Even my immediate family doesnt seem to "know" me too well because they dont pay attention to everything i do and everything i say.
just when they feel like it or what they want to see. I love them though. They never seem to know when im depressed (and i dont think they care either) but they sure as hell can tell me to stop smoking weed because they dont want me to be a "junkie" or to stop doing something that they feel makes them look bad. They dont even seem to take their own mental health seriously which is why i seem to clash with them because they cant see where theyre fukked up at and dont want to get help or therapy. IM NOT A fukkING THERAPIST. Hell, in one persons case, they cant seem to understand how they stress me out even watching how theyre moving and then venting all their issues to me as if Im a therapist when their issues are heavy as hell. I guess that explains a lot.

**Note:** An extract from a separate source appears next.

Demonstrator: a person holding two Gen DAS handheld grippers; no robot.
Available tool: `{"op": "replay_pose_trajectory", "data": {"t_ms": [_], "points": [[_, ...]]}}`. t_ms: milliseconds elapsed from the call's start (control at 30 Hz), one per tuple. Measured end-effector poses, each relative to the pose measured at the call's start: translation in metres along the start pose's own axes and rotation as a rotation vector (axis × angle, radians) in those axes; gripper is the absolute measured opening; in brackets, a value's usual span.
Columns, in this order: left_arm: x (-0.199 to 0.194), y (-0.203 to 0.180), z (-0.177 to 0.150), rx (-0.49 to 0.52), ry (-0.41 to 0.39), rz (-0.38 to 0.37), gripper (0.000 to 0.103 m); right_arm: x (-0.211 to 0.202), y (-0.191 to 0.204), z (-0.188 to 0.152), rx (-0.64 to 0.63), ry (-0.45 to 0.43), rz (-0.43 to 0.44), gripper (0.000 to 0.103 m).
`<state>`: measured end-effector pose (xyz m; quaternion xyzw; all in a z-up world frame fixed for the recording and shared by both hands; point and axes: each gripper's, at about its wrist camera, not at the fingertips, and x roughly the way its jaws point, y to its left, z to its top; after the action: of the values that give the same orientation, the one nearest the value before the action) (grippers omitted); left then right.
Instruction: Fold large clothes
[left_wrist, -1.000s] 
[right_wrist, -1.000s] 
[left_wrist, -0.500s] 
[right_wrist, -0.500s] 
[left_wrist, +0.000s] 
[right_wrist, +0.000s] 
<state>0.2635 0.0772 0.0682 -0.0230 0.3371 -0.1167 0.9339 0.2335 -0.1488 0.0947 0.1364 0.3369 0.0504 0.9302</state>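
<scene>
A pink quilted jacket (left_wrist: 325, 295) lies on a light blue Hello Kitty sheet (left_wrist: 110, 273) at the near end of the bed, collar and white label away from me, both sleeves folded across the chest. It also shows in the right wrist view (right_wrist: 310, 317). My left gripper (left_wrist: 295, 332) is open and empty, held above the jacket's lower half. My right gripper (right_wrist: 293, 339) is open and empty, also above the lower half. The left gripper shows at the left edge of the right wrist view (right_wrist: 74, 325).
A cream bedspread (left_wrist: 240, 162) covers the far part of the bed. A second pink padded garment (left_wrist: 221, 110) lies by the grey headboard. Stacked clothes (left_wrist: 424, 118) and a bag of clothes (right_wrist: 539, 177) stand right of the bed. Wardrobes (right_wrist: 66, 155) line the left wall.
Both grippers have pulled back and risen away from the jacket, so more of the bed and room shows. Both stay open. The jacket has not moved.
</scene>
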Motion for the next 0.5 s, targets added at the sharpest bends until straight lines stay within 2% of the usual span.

Im just boiling over internally and i feel like theres folks waiting for me to snap so they can say "i told you hes crazy or something was off with him". Then when im all isolating myself, not talking to folks because i dont want to "open up", paranoid because i dont know who to trust, people wonder why. Thats why i say fukk the world sometimes because i feel like the world is saying fukk you to me for just existing. I try to be peaceful but I cant lie when I say that I really get angry to the point of really wanting to hurt somebody, destroying something, or being destructive to get all out of this shyt out to show how pissed off i really am inside. If i knew how to box, i would take my anger out in the ring but best believe, i might go overboard where i might probably lose control of myself or really hit someone hard to the point where i seriously hurt them on some make them an example to send a message to everybody to not get on the wrong side of me. That fear has to be put there to ensure respect i guess. Ive been more angry, numb or sad than ive been happy in my teenage and adult years to tell you the truth. shyt obviously isnt good for my health but i cant seem to control my emotions. Journal writing and exercising isnt enough for me when it comes to managing my anger, sadness and emotions.